MySQL: Remove JOIN for Matched Row if 2nd Round of Criteria Not Met

128 views Asked by At

CONDENSED VERSION

I'm trying to join a new list with my existing database with no unique identifier -- but I'm trying to figure out a way to do it in one query that's more specific than matching by first name/last name but less specific than by all the fields available (first name/middle name/last name/address/phone).

So my idea was to match solely on first/last name and then try to assign each possible matching field with points to see if anyone who matched had 'zero points' and thus have the first name/last name match stripped from them. Here's what I came up with:

SELECT *, 
@MidMatch := IF(LEFT(l.middle,1)=LEFT(d.middle,1),"TRUE","FALSE") MidMatch, 
@AddressMatch := IF(left(l.address,5)=left(d.address,5),"TRUE","FALSE") AddressMatch, 
@PhoneMatch := IF(right(l.phone,4)=right(d.phone,4),"TRUE","FALSE") PhoneMatch,  
@Points := IF(@MidMatch = "TRUE",4,0) + IF(@AddressMatch = "TRUE",3,0) + IF(@PhoneMatch = "TRUE",1,0) Points
    FROM list l
    LEFT JOIN database d on IF(@Points <> 0,(l.first = d.first AND l.last = d.last),(l.first = d.first AND l.last = d.last AND l.address = d.vaddress));

The query runs fine but it does still match people who's first/last names are identical even if their points are zero (and if their addresses don't match).

Is there a way to do what I'm looking for with this roundabout points system?

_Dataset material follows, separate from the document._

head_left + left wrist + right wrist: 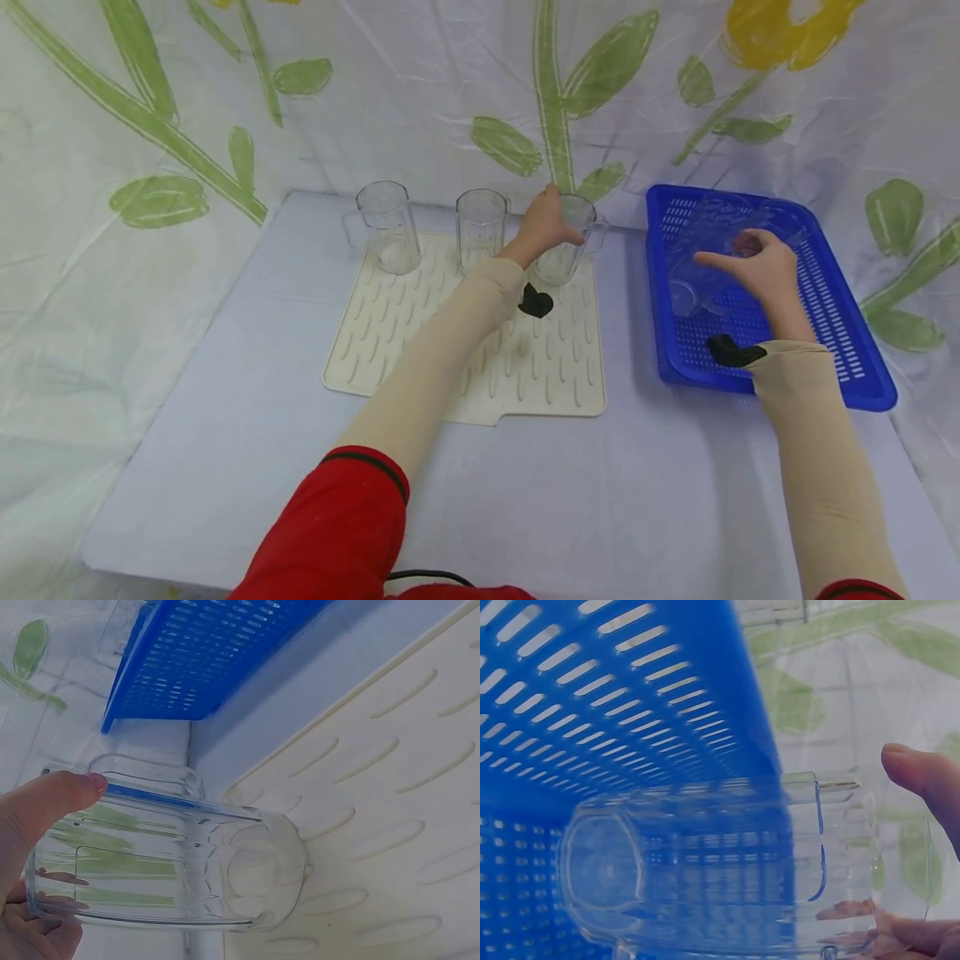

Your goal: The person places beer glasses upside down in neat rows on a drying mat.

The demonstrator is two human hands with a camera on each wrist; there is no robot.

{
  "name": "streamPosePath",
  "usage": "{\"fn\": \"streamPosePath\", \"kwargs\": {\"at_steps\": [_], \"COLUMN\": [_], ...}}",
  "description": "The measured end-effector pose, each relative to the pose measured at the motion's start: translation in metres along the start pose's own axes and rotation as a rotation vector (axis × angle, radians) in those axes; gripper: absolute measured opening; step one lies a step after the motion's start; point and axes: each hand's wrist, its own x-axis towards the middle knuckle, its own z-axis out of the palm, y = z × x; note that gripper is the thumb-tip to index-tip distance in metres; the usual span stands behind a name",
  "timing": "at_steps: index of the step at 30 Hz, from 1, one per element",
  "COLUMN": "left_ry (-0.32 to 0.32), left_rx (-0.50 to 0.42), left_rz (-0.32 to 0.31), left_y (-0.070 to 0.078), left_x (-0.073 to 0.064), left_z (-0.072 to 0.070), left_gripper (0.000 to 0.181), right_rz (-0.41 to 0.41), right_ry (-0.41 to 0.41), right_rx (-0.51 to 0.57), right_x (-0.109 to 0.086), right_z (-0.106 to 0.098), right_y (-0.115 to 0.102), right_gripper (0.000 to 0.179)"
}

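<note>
My left hand [546,223] grips a clear glass mug [557,260] near its rim, at the back right of the cream drying mat [525,367]. In the left wrist view the thumb lies along one side of this mug [150,855] and fingers curl at the other; its base is at the mat. Over the blue basket [663,333], my right hand [768,267] holds another glass mug [705,862] round its mouth end. The right wrist view shows thumb and fingers on opposite sides of the rim, with the mug's base down inside the basket.
Two more glass mugs stand along the mat's back edge, one [392,233] at the left and one [480,225] in the middle. A white sheet [420,100] with painted flowers hangs behind the pale table [247,400]. The slotted basket sits at the table's right.
</note>
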Motion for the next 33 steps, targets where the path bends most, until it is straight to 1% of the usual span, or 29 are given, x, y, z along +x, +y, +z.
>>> {"fn": "streamPosePath", "kwargs": {"at_steps": [3,7,10,11,15,20,25,29,33], "left_ry": [0.0,-0.013,-0.02,-0.019,-0.008,-0.004,-0.02,-0.007,0.013], "left_rx": [-0.008,-0.023,-0.025,-0.029,-0.041,-0.05,-0.031,-0.034,-0.022], "left_rz": [0.0,-0.004,-0.006,-0.007,0.001,0.018,0.018,0.027,0.032], "left_y": [0.001,0.001,0.0,0.0,-0.003,-0.004,-0.004,-0.004,-0.004], "left_x": [-0.001,-0.001,-0.001,-0.002,-0.002,-0.002,-0.002,-0.001,0.0], "left_z": [0.0,0.001,0.002,0.002,0.003,0.004,0.005,0.004,0.003], "left_gripper": [0.091,0.092,0.095,0.094,0.092,0.091,0.092,0.091,0.089], "right_rz": [0.042,0.063,0.039,0.038,0.023,0.019,0.015,0.012,0.005], "right_ry": [-0.001,0.0,-0.004,-0.003,0.006,0.014,0.022,0.047,0.083], "right_rx": [0.032,0.011,-0.003,-0.007,0.0,0.044,0.018,0.008,0.02], "right_x": [-0.03,-0.066,-0.088,-0.092,-0.099,-0.105,-0.109,-0.111,-0.115], "right_z": [-0.012,-0.027,-0.036,-0.038,-0.044,-0.051,-0.056,-0.061,-0.065], "right_y": [-0.037,-0.081,-0.105,-0.11,-0.118,-0.122,-0.125,-0.128,-0.132], "right_gripper": [0.09,0.095,0.097,0.096,0.094,0.092,0.09,0.087,0.078]}}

I've found that it helps me a lot when trying to identify which duplicate to choose, so I'm trying to expand it to the initial match. Or should I do something different?


SPECIFIC VERSION

This is kind of a roundabout idea -- so if somebody has something more straight forward, I'd definitely be willing to bail on this completely and try something else. But basically I have a 93k person table (from a database) that I'm matching against a 92k person table (from a new list). I expect many of them to be the same but certainly not all -- and I'm trying to avoid creating duplicates. Unfortunately, there's no unique identifiers that can be matched, so I'm generally stuck with matching based on some variation of first name, middle name, last name, address, and/or phone number.

The schema for the two tables (list and database) are pretty identical with the fields you see above (first name, middle name, last name, address, phone) -- the only difference is that the database table also has an unique numerical ID that I would use to upload back into the database after this match. Unfortunately the list table has no such ID. Records with the ID would get matched and loaded in on top of the old record and any record without that ID would get loaded as a new record.

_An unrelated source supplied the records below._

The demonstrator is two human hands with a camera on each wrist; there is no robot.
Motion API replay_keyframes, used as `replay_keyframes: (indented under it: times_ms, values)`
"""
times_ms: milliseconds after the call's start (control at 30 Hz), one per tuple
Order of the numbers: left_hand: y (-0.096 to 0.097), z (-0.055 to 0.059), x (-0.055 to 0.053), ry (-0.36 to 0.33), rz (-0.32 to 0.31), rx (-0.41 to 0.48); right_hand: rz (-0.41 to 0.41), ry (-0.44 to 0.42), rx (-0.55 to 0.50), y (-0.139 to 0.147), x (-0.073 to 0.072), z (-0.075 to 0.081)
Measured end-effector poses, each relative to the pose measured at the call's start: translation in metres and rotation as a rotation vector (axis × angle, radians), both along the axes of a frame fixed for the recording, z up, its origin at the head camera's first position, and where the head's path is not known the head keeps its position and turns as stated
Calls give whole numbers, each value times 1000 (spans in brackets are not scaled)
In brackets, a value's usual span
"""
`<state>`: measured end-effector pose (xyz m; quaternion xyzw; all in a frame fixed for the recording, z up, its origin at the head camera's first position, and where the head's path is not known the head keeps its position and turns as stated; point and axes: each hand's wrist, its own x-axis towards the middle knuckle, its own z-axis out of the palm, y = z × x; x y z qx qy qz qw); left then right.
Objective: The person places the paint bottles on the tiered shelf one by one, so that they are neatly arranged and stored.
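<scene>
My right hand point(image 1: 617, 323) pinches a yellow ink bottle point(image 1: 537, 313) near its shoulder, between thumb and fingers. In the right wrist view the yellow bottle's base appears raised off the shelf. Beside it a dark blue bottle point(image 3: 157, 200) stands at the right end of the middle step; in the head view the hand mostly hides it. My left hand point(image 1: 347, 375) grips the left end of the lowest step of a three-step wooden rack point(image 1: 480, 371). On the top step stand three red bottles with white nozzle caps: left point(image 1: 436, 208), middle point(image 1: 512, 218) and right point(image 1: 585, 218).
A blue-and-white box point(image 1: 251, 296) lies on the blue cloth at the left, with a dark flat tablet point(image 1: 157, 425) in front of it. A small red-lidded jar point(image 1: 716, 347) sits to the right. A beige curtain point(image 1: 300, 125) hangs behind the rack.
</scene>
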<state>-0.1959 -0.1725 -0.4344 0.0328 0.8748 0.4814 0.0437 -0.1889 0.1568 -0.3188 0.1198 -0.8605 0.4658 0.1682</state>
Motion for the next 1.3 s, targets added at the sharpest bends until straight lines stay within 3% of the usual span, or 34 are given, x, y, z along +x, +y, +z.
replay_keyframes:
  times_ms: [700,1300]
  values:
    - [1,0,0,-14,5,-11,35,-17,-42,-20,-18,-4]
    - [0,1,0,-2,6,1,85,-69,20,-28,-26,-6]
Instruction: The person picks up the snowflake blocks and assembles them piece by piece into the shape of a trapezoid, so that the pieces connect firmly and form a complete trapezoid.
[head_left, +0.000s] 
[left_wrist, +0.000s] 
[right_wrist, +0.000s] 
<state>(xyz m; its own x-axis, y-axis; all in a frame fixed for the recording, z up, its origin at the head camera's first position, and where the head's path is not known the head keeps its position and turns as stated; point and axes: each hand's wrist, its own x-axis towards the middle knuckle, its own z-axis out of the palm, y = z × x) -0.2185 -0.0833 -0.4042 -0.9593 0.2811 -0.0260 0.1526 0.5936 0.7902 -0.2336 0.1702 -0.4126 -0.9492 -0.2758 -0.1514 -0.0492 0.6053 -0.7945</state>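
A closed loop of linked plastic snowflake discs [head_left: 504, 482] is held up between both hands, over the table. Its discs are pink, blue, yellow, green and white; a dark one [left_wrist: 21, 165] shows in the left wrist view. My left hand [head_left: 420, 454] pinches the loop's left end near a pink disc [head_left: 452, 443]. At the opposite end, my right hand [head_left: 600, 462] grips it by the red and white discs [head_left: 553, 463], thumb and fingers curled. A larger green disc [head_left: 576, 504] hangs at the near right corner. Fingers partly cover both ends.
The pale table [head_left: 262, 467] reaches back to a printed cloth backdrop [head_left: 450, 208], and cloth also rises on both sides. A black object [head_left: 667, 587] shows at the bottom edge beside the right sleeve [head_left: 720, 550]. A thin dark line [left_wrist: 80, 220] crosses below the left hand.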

What I'm trying to avoid with this question is creating a bunch of different tables and queries that start with a really specific JOIN statement and then eventually get down to just first and last name -- since there's likely some folks who should match but have moved and/or gotten a new phone number since this last list.

I could write a very simple query as a JOIN and do it numerous times, each time taking out another qualifier:

SELECT * 
FROM list l
JOIN database d
ON d.first = l.first AND d.last = l.last AND d.middle = l.middle AND d.address = l.address AND d.phone = l.phone;

And I'd certainly feel confident that those people from the new list matched with the existing people in my database, but it'd only return a very small amount of people, then I'd have to go back and loosen the criteria (e.g. drop the middle name restriction, etc.) and continually create tables then merge them all back together at the end along with all the ones that didn't match at all, which I would assume would be the new people.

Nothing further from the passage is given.